WHAT YOU WILL DO ::
Everything in the listing should be copied exactly, save for the pictures.

SUPPLIED MATERIAL ::

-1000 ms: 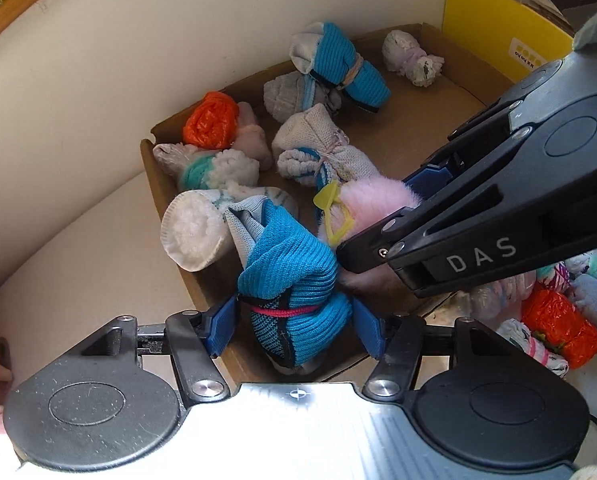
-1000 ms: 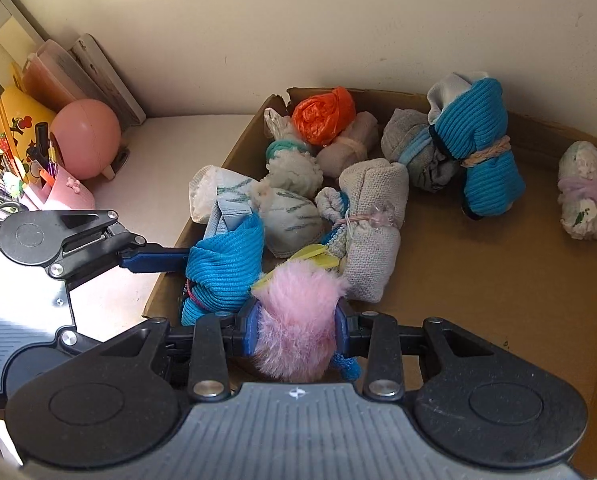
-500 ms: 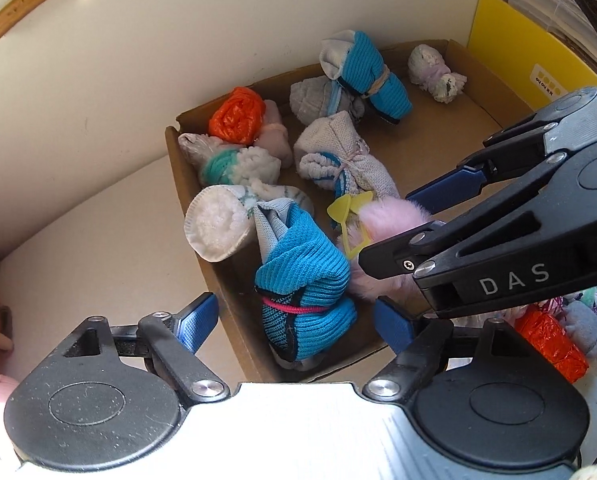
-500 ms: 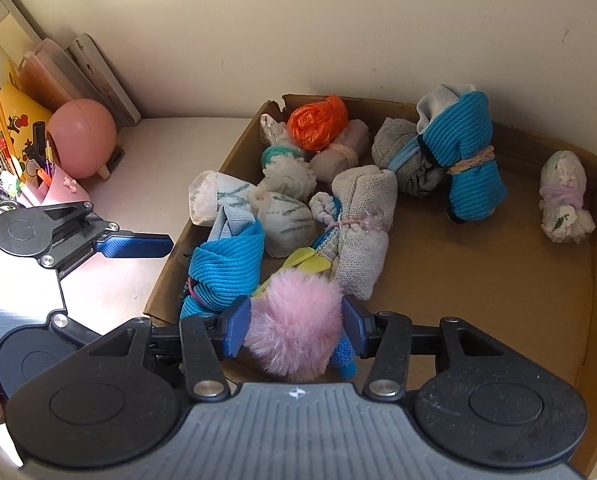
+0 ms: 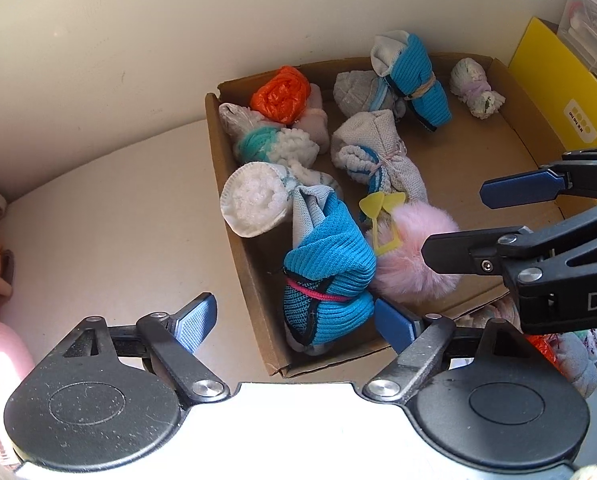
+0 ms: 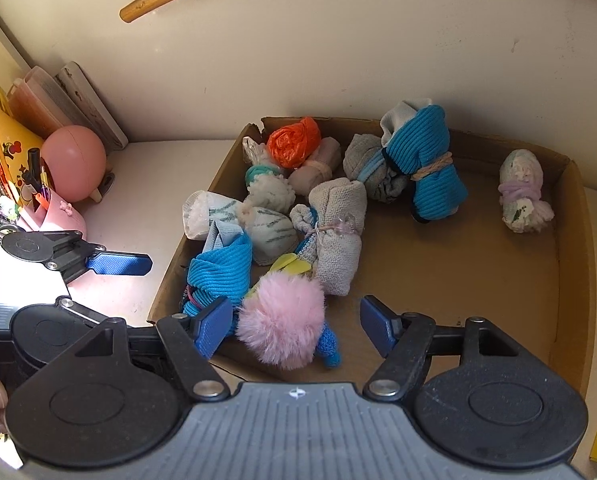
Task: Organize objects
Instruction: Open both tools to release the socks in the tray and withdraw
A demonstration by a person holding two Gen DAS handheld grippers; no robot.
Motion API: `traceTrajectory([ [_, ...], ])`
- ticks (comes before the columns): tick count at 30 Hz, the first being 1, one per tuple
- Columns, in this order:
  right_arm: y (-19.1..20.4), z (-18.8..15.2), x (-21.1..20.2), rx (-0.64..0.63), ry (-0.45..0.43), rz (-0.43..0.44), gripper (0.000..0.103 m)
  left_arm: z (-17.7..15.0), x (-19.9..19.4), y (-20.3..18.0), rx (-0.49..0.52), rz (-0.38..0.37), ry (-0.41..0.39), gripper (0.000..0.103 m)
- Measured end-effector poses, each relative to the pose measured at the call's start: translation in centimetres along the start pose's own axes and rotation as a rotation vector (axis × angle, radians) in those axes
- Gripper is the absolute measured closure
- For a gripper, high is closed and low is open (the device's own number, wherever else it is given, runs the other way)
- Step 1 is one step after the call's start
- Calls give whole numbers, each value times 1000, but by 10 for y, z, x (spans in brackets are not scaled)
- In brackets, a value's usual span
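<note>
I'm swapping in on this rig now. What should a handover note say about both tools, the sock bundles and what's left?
Left tool: open, clear of the blue sock bundle, which rests in the cardboard box.
Right tool: jaws opening, pads off the pink fluffy bundle, also resting in the box.
Done: both placed at the box's near-left corner beside the other bundles.
Left: more bundles lie outside the box.
</note>
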State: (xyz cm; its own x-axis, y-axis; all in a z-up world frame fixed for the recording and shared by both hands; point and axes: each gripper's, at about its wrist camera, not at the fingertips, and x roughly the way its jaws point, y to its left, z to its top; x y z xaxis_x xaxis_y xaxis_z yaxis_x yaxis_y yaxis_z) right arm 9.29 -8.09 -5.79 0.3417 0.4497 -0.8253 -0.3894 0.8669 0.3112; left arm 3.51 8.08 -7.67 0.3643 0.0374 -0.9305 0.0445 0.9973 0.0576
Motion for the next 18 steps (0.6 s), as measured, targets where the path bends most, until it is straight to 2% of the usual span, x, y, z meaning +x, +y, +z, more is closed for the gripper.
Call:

FINISHED TASK ::
-1000 ms: 
-1000 ms: 
-500 ms: 
-500 ms: 
+0 ms: 
+0 ms: 
Task: Organize objects
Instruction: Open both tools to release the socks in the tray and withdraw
A demonstration by a person holding two Gen DAS handheld grippers; no robot.
Motion API: `traceTrajectory([ [_, ...], ])`
- ticks (comes before the columns): tick count at 30 Hz, the first being 1, one per tuple
- Columns, in this order:
  right_arm: y (-19.1..20.4), z (-18.8..15.2), x (-21.1..20.2), rx (-0.64..0.63), ry (-0.45..0.43), rz (-0.43..0.44), gripper (0.000..0.103 m)
  left_arm: z (-17.7..15.0), x (-19.9..19.4), y (-20.3..18.0), rx (-0.49..0.52), rz (-0.38..0.37), ry (-0.41..0.39), gripper (0.000..0.103 m)
- Measured end-effector poses, each relative to the pose measured at the call's start: translation in centimetres along the start pose's own axes and rotation as a rotation vector (axis × angle, radians) in those axes
- Gripper is the absolute measured closure
- For a gripper, high is closed and low is open (the device's own number, wherever else it is given, runs the other way)
- Step 1 is one step after the call's start
- Calls give whole numbers, each value times 1000, but by 10 for y, z, x (spans in brackets are not scaled)
- In brackets, a value's usual span
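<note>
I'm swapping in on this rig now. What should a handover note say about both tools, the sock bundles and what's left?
Left tool: open, clear of the blue sock bundle, which rests in the cardboard box.
Right tool: jaws opening, pads off the pink fluffy bundle, also resting in the box.
Done: both placed at the box's near-left corner beside the other bundles.
Left: more bundles lie outside the box.
</note>
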State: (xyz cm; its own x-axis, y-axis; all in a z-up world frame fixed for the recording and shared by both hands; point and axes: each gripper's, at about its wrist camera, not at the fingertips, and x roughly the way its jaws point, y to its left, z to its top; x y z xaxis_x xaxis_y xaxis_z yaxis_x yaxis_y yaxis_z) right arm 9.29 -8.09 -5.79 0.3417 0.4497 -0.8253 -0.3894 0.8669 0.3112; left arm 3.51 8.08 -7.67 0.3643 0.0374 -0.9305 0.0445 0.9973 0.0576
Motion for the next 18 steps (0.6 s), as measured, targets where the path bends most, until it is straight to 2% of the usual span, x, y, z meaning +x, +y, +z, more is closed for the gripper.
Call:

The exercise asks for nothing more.